L’année 2018 s’est ouverte sur
une vive polémique sur le projet de réédition par Gallimard des pamphlets antisémites de Céline, la première d’une longue série qui a agité le secteur du livre
et fait douter les éditeurs, parfois conduits à s'autocensurer.
Evoquée par Gallimard, avant d’être suspendue à cause de la controverse, la publication d'une version critique des ouvrages de l’écrivain collaborationniste a fait couler beaucoup d’encre, faisant réagir jusqu'au président de la République, Emmanuel Macron,
qui s’est prononcé en défaveur de la publication lors d’un dîner organisé par le Conseil représentatif des institutions juives de France (Crif). Conduit à reporter la parution, le P-DG de Gallimard et du groupe Madrigall, Antoine Gallimard, a cependant tenu à rappeler qu’au nom de la liberté de publier,
"un éditeur doit pouvoir publier des choses qui dérangent".
Livres Hebdo s’est fait l’écho de ce débat dans ses colonnes en publiant l’avis argumenté du bibliothécaire Patrick Bazin, qui se prononçait
contre la réédition des pamphlets, tandis que, dans son éditorial du 16 mars, le rédacteur en chef, Fabrice Piault, a, tout en reconnaissant que les conditions de publication de ces ouvrages méritent débat,
regretté les "pressions" qui portent "peu à peu atteinte à la liberté de publier".
Afin d’éviter toute polémique de ce genre, Fayard s’est de son côté donné deux ans pour réfléchir au contenu de
sa prochaine édition critique de Mein Kampf d’Adolf Hitler, annoncée pour 2020.
Les "sensitivity readers" déminent les livres
Après les pamphlets de Céline, un ouvrage publié par Milan Jeunesse s’est retrouvé sous le feu des critiques. Accusé de perpétuer la culture du viol par plus de 150000 pétitionnaires,
On a chopé la puberté, un ouvrage collectif sur la vie de jeunes adolescentes, a été retiré de la vente par son éditeur, dans un «
geste d’apaisement ». Notre blogueur Emmanuel Pierrat, avocat spécialiste de la censure,
a analysé les ressorts, moraux, sociaux et légaux de cette controverse.
Livres Hebdo a rebondi sur cette annonce avec
un dossier spécial consacré au retour de la censure morale et de l'autocensure dans l’édition, et aux nouveaux défis qu’il pose.
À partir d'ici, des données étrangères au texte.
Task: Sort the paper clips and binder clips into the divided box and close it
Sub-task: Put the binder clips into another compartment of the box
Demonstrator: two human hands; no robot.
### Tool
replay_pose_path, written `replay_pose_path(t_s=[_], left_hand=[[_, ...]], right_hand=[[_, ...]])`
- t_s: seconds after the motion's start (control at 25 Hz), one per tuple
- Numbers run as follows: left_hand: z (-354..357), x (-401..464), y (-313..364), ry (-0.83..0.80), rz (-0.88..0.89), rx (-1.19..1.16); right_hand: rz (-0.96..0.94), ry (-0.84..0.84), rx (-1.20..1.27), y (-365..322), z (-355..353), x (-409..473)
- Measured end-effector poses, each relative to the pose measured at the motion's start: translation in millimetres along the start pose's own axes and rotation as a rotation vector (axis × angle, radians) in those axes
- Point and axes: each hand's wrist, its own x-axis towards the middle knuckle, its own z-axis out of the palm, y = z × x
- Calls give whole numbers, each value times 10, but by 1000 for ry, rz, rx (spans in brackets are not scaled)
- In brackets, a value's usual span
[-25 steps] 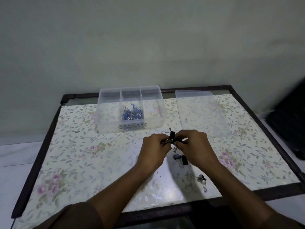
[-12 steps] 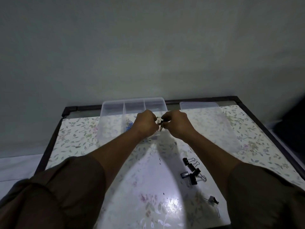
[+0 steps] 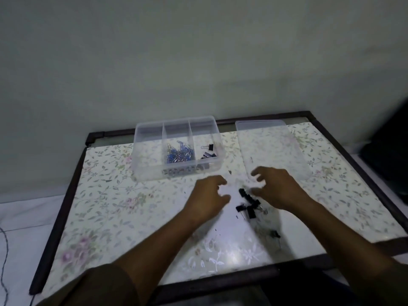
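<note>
The clear divided box stands at the back of the table. Its middle compartment holds blue paper clips; its right compartment holds a few black binder clips; the left one looks empty. Several black binder clips lie loose on the table, with one more nearer the front edge. My left hand hovers just left of that pile, fingers apart, holding nothing. My right hand hovers just right of it, also open and empty. Both hands are blurred.
The box's clear lid lies flat to the right of the box. A floral cloth covers the dark-framed table. A dark object sits off the table's right side. A thin cable runs on the floor at left.
Both hands carried binder clips to the box's right compartment, let them go there, and have drawn back to the loose pile with fingers apart.
</note>
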Motion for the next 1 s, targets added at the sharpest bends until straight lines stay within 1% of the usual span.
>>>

Aux Etats-Unis notamment,
des sensitivity readers relisent les manuscrits et proposent de les amender afin qu’ils soient plus respectueux des minorités, Afro-Américains, LGBTQ+, juifs, musulmans, femmes, etc.
Quelques mois plus tard, la bande dessinée
Petit Paul de Bastien Vivès (Glénat) a été accusée de "pédopornographie" par plusieurs milliers d’internautes. En réaction, les enseignes Gibert Joseph et Cultura
ont décidé de retirer l’album de la vente. Une décision qui n’a pas été suivie par de nombreux libraires, qui ont exprimé à
Livres Hebdo leur souhait de rester neutre, et donc de continuer à commercialiser la BD, dès lors que son contenu n’enfreint pas la loi.